(Problem description): Begin with the first line of the entries below. Copy each line exactly, stopping after the one that contains "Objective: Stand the".

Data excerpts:

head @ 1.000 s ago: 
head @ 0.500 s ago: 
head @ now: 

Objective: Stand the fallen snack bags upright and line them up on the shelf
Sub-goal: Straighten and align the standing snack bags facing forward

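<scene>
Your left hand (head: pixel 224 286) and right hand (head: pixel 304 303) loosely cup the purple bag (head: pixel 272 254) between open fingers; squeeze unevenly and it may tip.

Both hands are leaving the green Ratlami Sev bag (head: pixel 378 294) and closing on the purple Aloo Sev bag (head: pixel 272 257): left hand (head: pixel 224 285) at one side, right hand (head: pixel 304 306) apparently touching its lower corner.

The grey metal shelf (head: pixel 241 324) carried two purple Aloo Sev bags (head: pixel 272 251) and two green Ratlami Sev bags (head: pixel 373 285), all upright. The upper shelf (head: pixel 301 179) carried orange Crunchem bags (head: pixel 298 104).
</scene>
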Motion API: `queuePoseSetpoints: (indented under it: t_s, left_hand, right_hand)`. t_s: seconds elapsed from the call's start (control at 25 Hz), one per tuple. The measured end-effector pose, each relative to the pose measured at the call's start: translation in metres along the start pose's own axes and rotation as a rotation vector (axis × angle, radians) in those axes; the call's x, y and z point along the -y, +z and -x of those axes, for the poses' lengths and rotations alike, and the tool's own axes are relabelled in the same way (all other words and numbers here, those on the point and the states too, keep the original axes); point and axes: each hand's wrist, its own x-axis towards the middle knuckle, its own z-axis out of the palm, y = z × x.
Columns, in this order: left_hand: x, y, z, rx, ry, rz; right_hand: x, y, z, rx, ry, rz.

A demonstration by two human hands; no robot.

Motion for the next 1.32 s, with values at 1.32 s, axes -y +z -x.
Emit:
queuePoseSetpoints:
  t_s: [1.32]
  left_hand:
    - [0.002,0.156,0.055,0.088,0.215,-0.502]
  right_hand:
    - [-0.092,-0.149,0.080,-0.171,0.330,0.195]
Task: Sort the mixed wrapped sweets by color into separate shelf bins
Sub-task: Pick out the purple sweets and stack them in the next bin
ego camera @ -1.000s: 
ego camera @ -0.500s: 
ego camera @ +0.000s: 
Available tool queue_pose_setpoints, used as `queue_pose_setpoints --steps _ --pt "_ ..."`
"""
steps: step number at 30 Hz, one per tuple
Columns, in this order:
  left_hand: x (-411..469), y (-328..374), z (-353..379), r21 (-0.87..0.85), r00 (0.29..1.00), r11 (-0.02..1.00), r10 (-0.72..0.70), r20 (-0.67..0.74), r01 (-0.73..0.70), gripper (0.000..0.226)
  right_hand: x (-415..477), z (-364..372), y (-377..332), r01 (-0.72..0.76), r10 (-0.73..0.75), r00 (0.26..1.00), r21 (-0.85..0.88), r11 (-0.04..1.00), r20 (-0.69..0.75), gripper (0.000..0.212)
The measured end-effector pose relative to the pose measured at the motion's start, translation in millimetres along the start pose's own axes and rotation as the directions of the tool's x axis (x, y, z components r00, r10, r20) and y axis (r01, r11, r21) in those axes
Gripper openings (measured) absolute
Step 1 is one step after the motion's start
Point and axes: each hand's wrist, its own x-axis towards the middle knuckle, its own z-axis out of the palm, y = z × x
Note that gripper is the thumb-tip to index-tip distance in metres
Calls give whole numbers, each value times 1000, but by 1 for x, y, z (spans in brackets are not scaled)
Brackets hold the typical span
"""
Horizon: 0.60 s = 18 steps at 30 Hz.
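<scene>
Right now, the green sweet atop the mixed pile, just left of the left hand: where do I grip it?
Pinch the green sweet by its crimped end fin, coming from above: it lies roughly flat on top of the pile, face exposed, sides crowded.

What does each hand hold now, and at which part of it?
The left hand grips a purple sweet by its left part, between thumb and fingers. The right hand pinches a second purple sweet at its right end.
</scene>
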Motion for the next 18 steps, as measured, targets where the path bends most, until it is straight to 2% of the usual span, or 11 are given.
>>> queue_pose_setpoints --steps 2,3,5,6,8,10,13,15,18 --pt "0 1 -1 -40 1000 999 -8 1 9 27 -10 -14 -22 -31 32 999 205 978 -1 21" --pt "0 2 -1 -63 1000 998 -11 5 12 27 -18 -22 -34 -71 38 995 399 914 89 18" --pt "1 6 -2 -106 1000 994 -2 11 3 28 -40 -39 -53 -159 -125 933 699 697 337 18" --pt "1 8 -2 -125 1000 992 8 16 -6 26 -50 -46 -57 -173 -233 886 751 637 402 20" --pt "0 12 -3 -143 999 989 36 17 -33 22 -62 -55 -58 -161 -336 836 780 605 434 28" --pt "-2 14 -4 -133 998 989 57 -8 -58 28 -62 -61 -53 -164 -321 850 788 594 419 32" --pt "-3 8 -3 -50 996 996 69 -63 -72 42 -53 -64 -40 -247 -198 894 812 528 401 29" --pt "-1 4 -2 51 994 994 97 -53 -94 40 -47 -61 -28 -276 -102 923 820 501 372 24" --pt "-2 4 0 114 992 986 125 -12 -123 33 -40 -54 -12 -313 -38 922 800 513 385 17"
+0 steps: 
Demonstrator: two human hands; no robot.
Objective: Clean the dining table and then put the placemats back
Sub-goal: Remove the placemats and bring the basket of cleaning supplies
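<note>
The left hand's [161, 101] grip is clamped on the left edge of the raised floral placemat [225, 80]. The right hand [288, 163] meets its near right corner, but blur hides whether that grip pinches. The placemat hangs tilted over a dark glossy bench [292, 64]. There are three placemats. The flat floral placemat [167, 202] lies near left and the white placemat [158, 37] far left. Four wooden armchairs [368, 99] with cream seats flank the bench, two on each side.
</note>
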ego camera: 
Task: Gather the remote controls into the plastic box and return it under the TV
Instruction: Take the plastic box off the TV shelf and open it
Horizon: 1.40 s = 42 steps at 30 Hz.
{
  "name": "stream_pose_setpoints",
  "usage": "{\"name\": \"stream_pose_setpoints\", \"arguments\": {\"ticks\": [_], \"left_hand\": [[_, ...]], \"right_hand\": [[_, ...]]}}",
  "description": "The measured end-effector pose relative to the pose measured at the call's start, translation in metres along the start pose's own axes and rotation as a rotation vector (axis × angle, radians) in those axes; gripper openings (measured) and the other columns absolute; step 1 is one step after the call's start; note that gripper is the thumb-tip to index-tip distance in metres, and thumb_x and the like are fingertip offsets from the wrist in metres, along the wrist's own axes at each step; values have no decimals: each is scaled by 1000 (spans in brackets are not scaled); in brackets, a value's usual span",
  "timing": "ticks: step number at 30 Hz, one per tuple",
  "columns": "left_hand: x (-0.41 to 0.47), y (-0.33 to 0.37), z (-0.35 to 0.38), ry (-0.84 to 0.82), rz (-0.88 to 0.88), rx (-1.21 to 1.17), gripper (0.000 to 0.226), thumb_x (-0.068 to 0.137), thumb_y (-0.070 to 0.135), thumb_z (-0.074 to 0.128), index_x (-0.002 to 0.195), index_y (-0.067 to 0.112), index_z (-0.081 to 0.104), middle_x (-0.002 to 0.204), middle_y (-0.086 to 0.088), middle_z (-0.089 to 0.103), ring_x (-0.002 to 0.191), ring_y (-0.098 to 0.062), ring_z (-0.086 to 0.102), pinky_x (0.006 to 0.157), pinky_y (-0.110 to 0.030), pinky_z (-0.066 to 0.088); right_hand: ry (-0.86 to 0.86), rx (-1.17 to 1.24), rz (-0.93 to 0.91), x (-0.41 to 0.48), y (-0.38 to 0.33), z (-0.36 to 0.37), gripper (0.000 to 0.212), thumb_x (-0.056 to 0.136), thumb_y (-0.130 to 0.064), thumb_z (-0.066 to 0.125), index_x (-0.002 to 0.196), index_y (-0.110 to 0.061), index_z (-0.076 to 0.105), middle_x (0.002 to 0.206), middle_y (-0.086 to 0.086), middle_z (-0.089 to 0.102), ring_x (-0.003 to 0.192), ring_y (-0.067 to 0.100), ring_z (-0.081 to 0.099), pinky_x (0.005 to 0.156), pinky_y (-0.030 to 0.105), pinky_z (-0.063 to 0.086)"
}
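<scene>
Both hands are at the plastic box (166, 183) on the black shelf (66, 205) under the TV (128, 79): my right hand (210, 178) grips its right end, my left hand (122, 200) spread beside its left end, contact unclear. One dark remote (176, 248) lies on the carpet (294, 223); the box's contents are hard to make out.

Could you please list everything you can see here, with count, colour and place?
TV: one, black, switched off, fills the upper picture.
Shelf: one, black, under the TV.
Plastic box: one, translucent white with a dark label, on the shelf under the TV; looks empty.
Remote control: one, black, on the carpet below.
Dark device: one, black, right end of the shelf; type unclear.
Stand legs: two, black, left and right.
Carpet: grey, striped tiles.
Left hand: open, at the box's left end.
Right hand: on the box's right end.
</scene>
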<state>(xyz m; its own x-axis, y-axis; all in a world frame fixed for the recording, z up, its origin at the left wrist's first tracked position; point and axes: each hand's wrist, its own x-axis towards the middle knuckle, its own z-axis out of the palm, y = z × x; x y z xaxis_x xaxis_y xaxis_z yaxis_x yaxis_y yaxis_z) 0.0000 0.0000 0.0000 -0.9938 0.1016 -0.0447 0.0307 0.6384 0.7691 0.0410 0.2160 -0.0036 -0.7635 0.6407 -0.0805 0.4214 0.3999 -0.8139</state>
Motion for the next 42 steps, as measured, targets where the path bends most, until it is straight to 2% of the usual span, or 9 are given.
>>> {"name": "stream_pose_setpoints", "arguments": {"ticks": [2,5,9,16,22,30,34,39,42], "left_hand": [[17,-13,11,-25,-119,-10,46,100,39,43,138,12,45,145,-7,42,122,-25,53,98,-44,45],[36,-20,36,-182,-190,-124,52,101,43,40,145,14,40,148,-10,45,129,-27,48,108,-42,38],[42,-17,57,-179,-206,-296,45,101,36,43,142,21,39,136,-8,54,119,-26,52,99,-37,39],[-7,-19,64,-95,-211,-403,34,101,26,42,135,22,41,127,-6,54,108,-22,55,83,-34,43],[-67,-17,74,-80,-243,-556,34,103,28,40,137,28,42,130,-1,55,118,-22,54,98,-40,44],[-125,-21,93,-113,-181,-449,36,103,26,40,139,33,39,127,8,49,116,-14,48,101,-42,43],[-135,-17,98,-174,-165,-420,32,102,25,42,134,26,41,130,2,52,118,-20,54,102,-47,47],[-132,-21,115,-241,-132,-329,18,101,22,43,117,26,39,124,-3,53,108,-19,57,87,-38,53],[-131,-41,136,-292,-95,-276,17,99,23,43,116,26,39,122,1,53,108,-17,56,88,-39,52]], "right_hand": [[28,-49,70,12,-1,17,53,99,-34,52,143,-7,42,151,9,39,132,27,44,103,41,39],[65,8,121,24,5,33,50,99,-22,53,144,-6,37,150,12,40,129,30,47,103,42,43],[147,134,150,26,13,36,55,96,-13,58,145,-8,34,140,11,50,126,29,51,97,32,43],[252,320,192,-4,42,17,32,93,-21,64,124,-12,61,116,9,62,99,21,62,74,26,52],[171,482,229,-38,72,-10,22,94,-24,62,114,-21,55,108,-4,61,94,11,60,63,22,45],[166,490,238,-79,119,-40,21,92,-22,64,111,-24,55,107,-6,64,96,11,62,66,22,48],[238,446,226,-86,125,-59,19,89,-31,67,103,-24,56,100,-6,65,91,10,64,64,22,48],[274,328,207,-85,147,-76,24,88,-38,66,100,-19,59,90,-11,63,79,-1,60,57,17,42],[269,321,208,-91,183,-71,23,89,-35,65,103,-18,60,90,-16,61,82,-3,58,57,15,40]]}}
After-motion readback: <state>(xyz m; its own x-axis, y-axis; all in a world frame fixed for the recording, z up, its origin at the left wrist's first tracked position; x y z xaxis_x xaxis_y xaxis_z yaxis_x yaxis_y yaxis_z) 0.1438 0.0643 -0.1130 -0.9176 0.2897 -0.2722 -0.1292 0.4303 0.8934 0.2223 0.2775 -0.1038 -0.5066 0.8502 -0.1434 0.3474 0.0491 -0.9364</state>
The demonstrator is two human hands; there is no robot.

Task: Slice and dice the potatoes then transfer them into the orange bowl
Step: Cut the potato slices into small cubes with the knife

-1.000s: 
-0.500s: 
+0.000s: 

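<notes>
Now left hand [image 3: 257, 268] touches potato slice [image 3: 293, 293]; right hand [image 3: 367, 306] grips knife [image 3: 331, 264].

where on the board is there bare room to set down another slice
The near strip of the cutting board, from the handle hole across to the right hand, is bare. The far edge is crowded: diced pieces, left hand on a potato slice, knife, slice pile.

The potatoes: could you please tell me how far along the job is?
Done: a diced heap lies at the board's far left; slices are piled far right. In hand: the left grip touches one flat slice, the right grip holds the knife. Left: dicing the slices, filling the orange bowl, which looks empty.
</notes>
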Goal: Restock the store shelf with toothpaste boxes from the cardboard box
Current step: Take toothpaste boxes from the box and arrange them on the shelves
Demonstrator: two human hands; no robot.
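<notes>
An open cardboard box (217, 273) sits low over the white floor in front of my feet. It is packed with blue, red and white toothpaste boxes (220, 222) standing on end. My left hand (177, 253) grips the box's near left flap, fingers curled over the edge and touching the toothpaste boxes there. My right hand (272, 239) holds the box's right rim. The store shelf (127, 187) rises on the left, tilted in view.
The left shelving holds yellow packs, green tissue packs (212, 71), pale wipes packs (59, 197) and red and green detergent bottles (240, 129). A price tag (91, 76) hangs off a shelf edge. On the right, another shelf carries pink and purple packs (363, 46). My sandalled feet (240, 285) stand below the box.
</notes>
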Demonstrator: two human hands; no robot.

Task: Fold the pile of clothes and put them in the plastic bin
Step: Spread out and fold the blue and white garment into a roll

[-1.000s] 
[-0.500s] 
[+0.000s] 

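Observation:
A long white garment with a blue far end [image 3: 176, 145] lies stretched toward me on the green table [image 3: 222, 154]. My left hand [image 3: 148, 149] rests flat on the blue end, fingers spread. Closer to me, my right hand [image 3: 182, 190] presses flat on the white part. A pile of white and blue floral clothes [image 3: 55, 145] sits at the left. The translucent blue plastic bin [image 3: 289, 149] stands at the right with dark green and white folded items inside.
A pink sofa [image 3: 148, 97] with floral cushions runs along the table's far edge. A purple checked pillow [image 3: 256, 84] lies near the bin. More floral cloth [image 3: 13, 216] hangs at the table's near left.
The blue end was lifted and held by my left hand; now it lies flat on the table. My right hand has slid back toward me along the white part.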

(Reply to the exercise):
head @ 1.000 s ago: 
head @ 0.500 s ago: 
head @ now: 

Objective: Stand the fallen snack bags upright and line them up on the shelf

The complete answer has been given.